Pada abad ke 16 Masehi,Raja Mataram Islam yang bernama Sultan Agung Hanyokro Kusumo menyerang Belanda di Batavia,dalam perjalanannya,para senopati dan prajuritnya berkumpul di tanah ini. Untuk merancang strategi bersama dengan Pangeran Djuminah,putra Raja Mataram I Kadipaten Kendal. Nah,karena disini dulunya digunakan untuk merancang strategi dan pertimbangan maka daerah kawasan ini dinamakan"Limbangan". Tanah Sekatul juga dinamakan Tanah "Sabuk Banyu"/"Tanah Kendit",karena secara alamiah dikelilingi aliran air,menurut kepercayaan orang jawa,dahulu tanah demikian disebut Tanah Pusaka.

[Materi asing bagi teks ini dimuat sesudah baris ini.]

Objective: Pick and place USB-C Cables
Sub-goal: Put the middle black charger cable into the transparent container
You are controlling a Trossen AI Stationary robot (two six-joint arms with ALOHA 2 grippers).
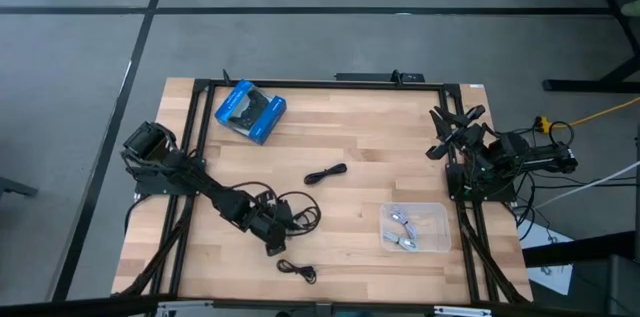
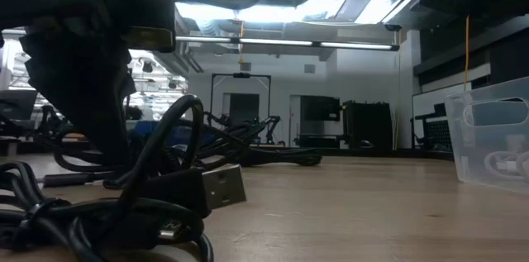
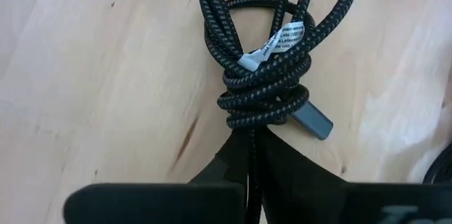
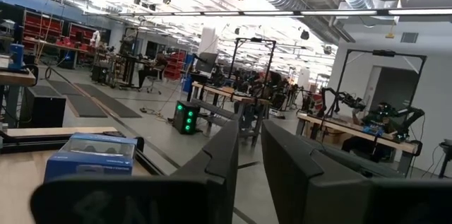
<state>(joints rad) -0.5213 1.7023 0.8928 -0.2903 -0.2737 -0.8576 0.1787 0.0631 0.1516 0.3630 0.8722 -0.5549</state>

Dikala Jaman Jepang ,penduduk disini sangat menderita dan makanan sangat sulit,dengan segala keterbatasannya penduduk harus menyambung hidup dengan memakan apa saja yang dapat dimakan,termasuk makanan sejenis "Katul". Untuk mengenang penderitaan tersebut dan mengingatkan anak cucu kelak supaya ingat sejarah maka tanah ini dinamakan"Sekatul". Sekatul juga dapat diartikan sari-sarinya padi,karena padi yang telah ditumbuk,segala gizi dan vitaminnya terkandung disini.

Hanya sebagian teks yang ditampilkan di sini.